L’indemnité pour perte d’emploi

[45]         L’employeur allègue que la réintégration du plaignant est impossible et celui-ci en convient également. Dans ces circonstances, et compte tenu du milieu de travail en cause et des critiques que se sont adressées les parties à l’audience, la Commission considère qu’il n’est pas approprié d’ordonner la réintégration du plaignant. Il y a donc lieu de déterminer une indemnité pour compenser sa perte d’emploi.

[46]         À ce titre, le plaignant demande entre deux et quatre semaines de salaire par année de service. L’employeur s’en remet à l’appréciation de la Commission.

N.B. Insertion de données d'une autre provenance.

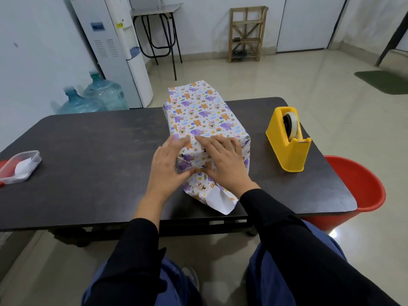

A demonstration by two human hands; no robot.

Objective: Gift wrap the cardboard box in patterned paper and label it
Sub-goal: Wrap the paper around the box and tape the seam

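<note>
Black-sleeved, the left hand and right hand lie flat with fingers stretched and thumbs nearly meeting, pressing folded flaps against the near end of the paper-wrapped cardboard box, which stands mid-table on the dark table. Done well, I judge, the side folds get creased sharp along the box edges and held taut — the bottom flap is not yet up — before any tape. One box, one yellow tape dispenser to its right, one clear plastic container at the left edge, one red bucket, two water bottles.
</note>
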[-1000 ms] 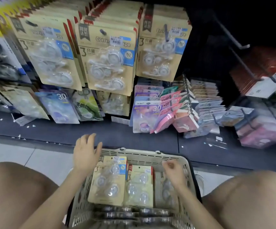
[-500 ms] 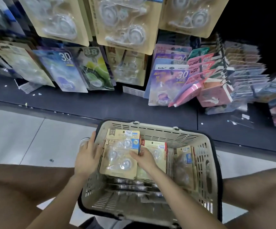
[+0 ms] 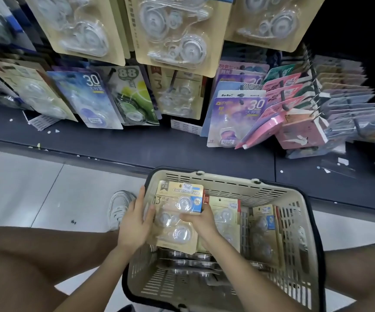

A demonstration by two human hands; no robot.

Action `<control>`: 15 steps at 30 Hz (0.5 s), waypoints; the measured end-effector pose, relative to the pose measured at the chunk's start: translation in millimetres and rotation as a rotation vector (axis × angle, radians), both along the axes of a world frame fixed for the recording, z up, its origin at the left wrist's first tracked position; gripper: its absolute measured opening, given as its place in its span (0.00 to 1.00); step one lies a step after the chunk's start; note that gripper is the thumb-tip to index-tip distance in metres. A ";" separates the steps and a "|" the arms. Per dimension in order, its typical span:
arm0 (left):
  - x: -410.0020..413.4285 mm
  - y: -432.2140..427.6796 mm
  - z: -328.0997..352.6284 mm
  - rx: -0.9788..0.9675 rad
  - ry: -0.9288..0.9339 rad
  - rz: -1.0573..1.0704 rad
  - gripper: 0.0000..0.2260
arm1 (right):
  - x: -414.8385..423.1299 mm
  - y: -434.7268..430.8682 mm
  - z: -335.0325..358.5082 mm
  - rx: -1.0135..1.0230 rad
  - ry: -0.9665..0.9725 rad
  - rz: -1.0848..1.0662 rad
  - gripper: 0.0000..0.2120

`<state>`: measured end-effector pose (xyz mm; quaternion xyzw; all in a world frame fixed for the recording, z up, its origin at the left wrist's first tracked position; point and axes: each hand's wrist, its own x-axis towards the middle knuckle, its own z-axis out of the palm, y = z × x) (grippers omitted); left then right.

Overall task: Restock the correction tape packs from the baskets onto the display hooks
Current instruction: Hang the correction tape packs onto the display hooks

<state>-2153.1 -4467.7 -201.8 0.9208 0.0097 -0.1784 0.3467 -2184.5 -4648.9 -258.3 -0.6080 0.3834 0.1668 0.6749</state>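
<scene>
Correction tape pack (image 3: 178,216) front and centre, a tan card labelled "Correction Tape" with three clear dispensers under its blister, held upright above the left half of the beige basket (image 3: 299,224). Left hand (image 3: 134,224) is pressed flat along the pack's left edge, fingers (image 3: 142,200) stretched up the side, thumb across the front of the blister. Right hand (image 3: 201,220) clamps the pack's right edge just under the blue patch, fingers curled round behind it. So both hands are closed on that one pack. Behind it in the basket a second tan pack (image 3: 225,218) stands on edge, and a third (image 3: 264,230) leans against the right wall; clear blister shapes lie flat on the basket floor, too blurred to count. The basket sits on pale floor tiles between the person's bare knees, with a white sneaker (image 3: 119,208) just left of the left hand. Beyond the basket runs a dark shelf base (image 3: 137,145) dotted with white scraps. Above it hang the display hooks, loaded: big tan three-packs (image 3: 173,30) along the top, blue "30" cards (image 3: 89,97) and a green "88" card (image 3: 132,95) lower down, and pink packs (image 3: 283,104) fanned out at the right.
</scene>
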 end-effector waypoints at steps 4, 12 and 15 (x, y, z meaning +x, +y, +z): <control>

[47]         Le plaignant est âgé de 48 ans. Il a travaillé près de vingt ans pour l’employeur, ce qui lui a permis d’acquérir divers avantages (salaire, horaire, vacances, assurance collective, etc.). Son service continu chez l’employeur lui a également procuré le droit d’exercer un recours en cas de rupture injustifiée, comme en l’espèce. Il s’agit là d’avantages que perd le plaignant et qu’il mettra du temps à retrouver.

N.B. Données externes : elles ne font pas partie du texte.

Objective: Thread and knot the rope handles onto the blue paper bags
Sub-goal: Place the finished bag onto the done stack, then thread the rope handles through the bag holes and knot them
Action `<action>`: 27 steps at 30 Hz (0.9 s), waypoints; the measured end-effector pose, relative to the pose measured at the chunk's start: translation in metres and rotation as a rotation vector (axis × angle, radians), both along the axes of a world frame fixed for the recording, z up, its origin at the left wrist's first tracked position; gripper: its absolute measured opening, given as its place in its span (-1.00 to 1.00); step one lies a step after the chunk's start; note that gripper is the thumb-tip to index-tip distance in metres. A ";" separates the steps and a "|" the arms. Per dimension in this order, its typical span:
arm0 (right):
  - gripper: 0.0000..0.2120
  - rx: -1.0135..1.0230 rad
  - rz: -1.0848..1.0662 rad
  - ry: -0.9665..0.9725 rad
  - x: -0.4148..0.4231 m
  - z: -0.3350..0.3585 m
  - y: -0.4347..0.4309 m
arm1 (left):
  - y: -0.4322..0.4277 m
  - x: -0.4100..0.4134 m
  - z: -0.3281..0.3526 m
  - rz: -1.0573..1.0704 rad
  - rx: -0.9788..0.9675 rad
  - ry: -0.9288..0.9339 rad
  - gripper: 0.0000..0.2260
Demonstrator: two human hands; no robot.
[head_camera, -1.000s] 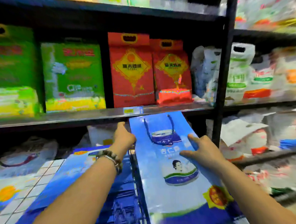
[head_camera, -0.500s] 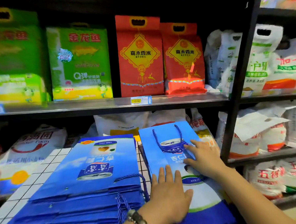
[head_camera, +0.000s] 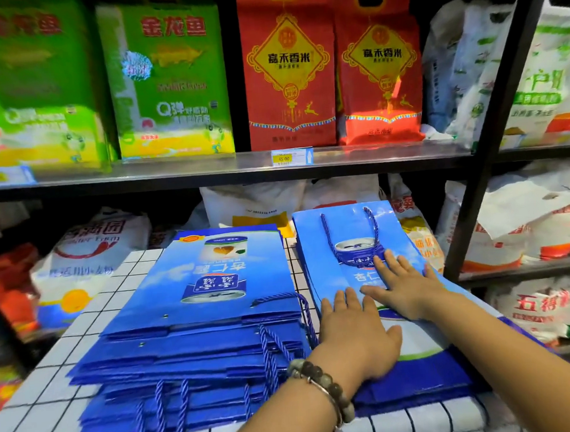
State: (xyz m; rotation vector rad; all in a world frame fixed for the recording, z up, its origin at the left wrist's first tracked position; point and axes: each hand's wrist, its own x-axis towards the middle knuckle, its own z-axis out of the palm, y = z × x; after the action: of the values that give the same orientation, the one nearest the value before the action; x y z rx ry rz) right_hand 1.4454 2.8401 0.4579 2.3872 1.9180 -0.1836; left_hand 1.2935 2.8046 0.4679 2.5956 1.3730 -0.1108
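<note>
blue bag (head_camera: 315,244) lies flat on top of the right pile (head_camera: 402,398), on the right side of the white grid-lined table (head_camera: 85,328). its mouth points away, toward the shelves. its rope handle (head_camera: 326,236) is a dark blue twisted loop lying on the upper face, with both ends up near the far edge and the bend down by the printed cup.

left hand (head_camera: 352,337) rests palm down on the near half of the bag, fingers straight and close together, holding nothing. a bead bracelet (head_camera: 322,385) sits on that wrist. right hand (head_camera: 403,285) lies flat just beyond it, fingers spread wide, their tips reaching the bottom of the rope loop; it grips nothing either. the two hands are close, the right thumb almost at the left fingertips.

left pile (head_camera: 215,305) of the same bags sits just beside, fanned toward the near edge, print upside down from this side. loose ropes (head_camera: 267,352) trail from its layers, some hanging over the front.

behind, a metal shelf (head_camera: 208,167) carries green sacks (head_camera: 167,80) and red sacks (head_camera: 289,70), with a yellow price tag (head_camera: 290,157) on its lip. white sacks (head_camera: 90,246) fill the lower shelves; their print is blurred.
</note>
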 end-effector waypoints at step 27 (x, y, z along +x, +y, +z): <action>-0.76 0.181 0.110 1.179 -0.123 0.058 -0.073 | -0.037 -0.170 0.010 0.340 0.373 -0.123 -0.49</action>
State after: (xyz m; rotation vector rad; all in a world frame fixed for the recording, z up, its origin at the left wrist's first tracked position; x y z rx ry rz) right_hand 1.3224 2.7667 0.5161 2.4570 2.4650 -1.8039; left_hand 1.1235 2.7674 0.4779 2.5367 1.9142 0.3838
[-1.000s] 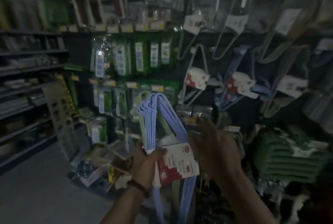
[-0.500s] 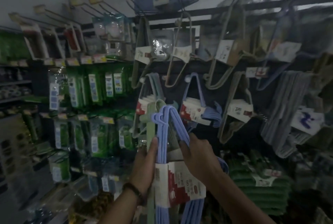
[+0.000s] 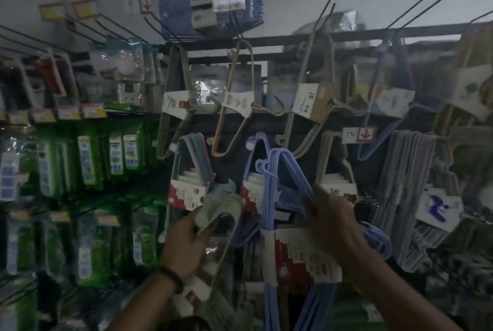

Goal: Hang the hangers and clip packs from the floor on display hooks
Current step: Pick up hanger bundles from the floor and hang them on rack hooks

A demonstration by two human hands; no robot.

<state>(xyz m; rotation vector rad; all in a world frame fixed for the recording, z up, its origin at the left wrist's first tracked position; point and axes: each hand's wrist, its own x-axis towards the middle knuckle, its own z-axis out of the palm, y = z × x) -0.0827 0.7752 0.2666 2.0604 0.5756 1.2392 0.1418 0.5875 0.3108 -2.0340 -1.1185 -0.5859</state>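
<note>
Blue hanger pack [image 3: 296, 256]: held upright in front of the display rack's middle row. Its red-and-white card sleeve sits low in our view and its bunched hooks reach up near a white-tipped peg [image 3: 250, 145]. We cannot tell whether the hooks are over that peg.
Right hand [image 3: 330, 218]: fingers curled round the pack's sloping right shoulder, just above the card sleeve, with the back of the hand toward us.
Left hand [image 3: 184, 245]: fingers wrapped round the hook end of a second pack, lower than the blue one and to its left.
Green hanger pack [image 3: 226, 206]: pale green. Its hooks curve over the top of the left hand and its frame runs down past the wrist.
Wristband [image 3: 173, 277]: dark, round the left wrist.
Rack, middle row: behind the held packs we see a mixed pastel pack [image 3: 190, 170] at the left and a hung blue pack [image 3: 252, 192] directly behind the one in hand. A beige pack [image 3: 337, 186] hangs to the right, and a thick grey bundle [image 3: 405, 170] hangs toward the right edge.
Rack, upper row: tilted hanger packs [image 3: 237, 101] in grey-green, pink and beige hang below the dark top rail [image 3: 360, 33].
Left of the rack: green carded packs [image 3: 90, 160] in rows, too blurred for us to read.
Top edge: tagged wire hooks [image 3: 84, 8] jut out at the upper left corner, and a blue stack [image 3: 213, 8] rests across the hooks beside them.
</note>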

[48]         Dans les circonstances, la Commission considère qu’une indemnité de six mois est justifiée pour compenser la perte d’emploi du plaignant.

EN CONSÉQUENCE, la Commission des relations du travail

ACCUEILLE                   la plainte;

ANNULE                         le congédiement imposé à monsieur Jean-Roger Tremblay le 29 avril 2013;

DÉCIDE                          qu’il n’y a pas lieu de réintégrer monsieur Jean-Roger Tremblay dans son emploi;

ORDONNE                     à Concept Resto ESJ inc. de verser à monsieur Jean - Roger Tremblay , à titre d’indemnité de perte de salaire, dans les huit (8) jours de la signification de la présente décision, l’équivalent du salaire et des autres avantages dont l’a privé son congédiement, le tout portant intérêt au taux fixé suivant l’article  28 de la Loi sur le ministère du Revenu , à compter de la date du dépôt de la plainte conformément à l’article 100.12 du Code du travail ;

ORDONNE                     à Concept Resto ESJ inc. de verser à monsieur Jean-Roger Tremblay , à titre d’indemnité de perte d’emploi, dans les huit (8) jours de la signification de la présente décision, l’équivalent de six mois de salaire et des autres avantages qu’il recevait pendant son emploi, le tout portant intérêt au taux fixé suivant l’article 28 de la Loi sur le ministère du Revenu à compter de la signification de la présente décision conformément à l’article  100.12 du Code du travail ;

RÉSERVE                      sa compétence pour déterminer le quantum de ces indemnités, le cas échéant.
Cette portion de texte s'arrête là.